La formación política liderada por Pablo Iglesias ya no menciona la casta, su discurso ha ido de alguna forma moderándose, o podríamos decir almoldándose a los de los partidos tradicionales.   Poco se habla de deshaucios, de casta ni se menciona, aquel movimiento nacido el 15M y que tuvo su espectacular crecimiento en las elecciones europeas ya no es ni sombra de lo que fue, todo en cuestión de meses. 

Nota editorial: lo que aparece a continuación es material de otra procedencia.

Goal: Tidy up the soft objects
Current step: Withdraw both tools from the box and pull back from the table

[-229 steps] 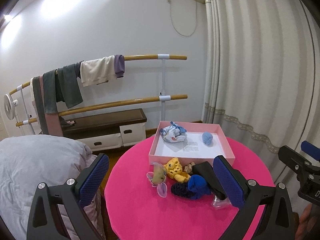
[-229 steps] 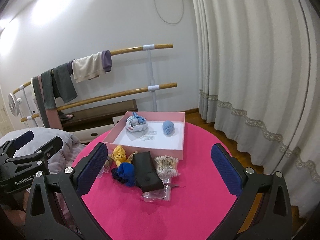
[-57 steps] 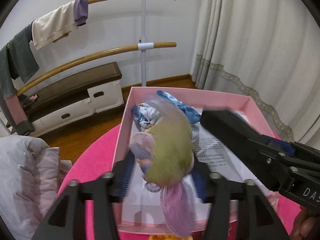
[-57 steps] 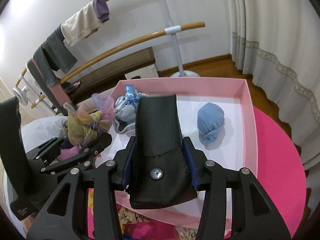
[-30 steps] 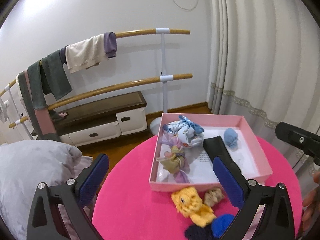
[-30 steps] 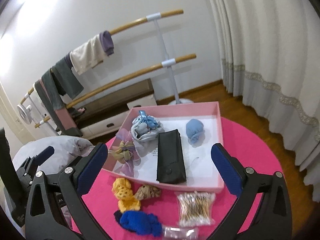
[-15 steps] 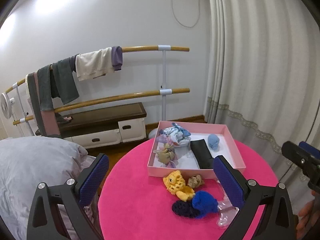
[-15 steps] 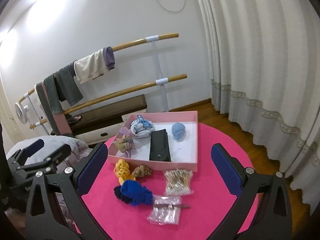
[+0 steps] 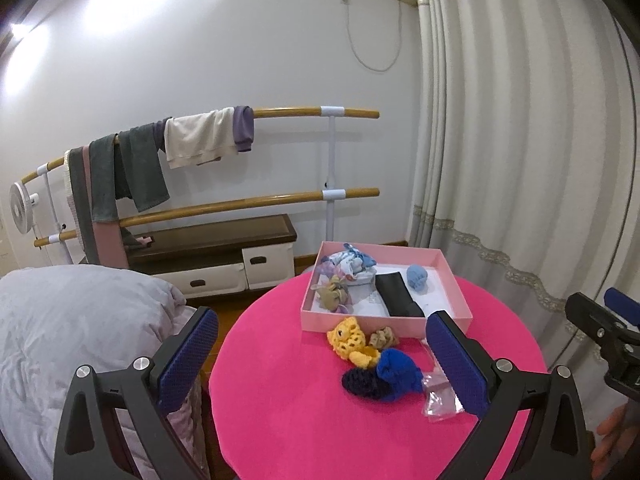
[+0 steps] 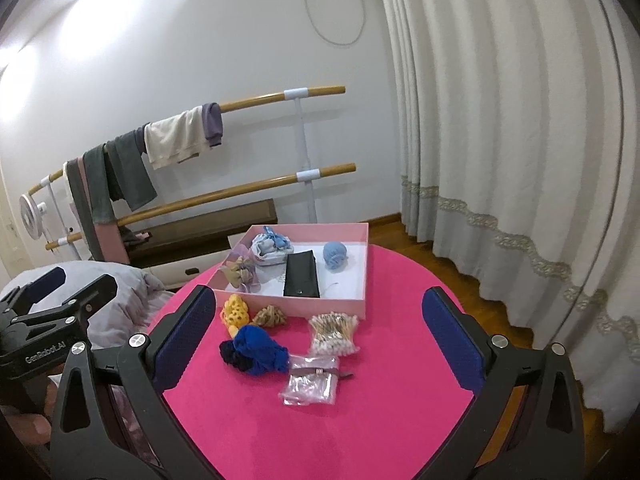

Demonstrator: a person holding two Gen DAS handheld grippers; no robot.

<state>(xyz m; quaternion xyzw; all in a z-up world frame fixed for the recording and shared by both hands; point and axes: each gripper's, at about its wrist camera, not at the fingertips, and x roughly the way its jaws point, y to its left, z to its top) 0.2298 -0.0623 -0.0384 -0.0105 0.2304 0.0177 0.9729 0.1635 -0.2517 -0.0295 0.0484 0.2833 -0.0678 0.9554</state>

Pablo Iglesias ahora saluda al su majestad Felipe VI y su formación ya no es ni por asomo tan activa en las redes sociales, las decisiones no son por asamblea en muchos casos, sino a plumazo o destitución fulminante, al igual que se acumulan los abandonos o renuncias, Podemos sufre de olvidos dentro de la lucha que según ellos los llevó a formar partido. 

Si bien la escencia se mantiene, la personalidad combativa que los impulsó a crecer como la espuma se ha ido diluyendo a lo largo de los meses, claro que hay que reconocer la sinceridad y valentía que ha demostrado Pablo Iglesias al hacer públicas sus intenciones de ser vicepresidente, entre otras cosas, al menos ha jugado con las cartas a la vista, no como otras formaciones, que negocian sus condiciones entre 4 paredes y de las cuales pocas veces se llega a conocer su contenido. 

Podemos habla del cambio, pero Iglesias no pone como condición por ejemplo, desarticular la cámara del senado, que es totalmente inoperante pero que nos cuesta 54 millones de euros al año y que sirve sobre todo para que los que fracasan políticamente o ya no suman votos acaben sus carreras allí, no sin antes generar una generosa jubilación, sin olvidarnos que mantienen su blinfaje al estar aforados. 

Pablo Iglesias habla de cambios pero no propone que seamos de verdad, tanto en el papel como en la práctica, no habla ni por asomo de proponer en la cámara un cambio radical, un cambio que les quite el aforo a los diputados para que, si son investigados lo sean como cualquier ciudadano de a pie, como debería ser, pero eso no forma parte del cambio, no señor.

Su formación ya no es la misma que comenzó en el Parlamento Europeo, donde sus diputados renunciaban a parte de su salario, a viajar en primera o a ciertos privilegios o dietas, de hecho llevan meses en el Parlamente Español y ni uno solo de ellos ha renunciado a cobrar su salario o parte de él, al menos en meses en los que no trabajan, esas cosas han pasado a ser normales para Pablo Iglesias y compañía, ya nadie de Podemos regala parte de su salario, ni habla ni condena ni cuestiona el despilfarro de las cámaras, ni en lo referente a las designaciones a dedo. 

Podemos ya se asemeja mucho a los partidos tradicionales.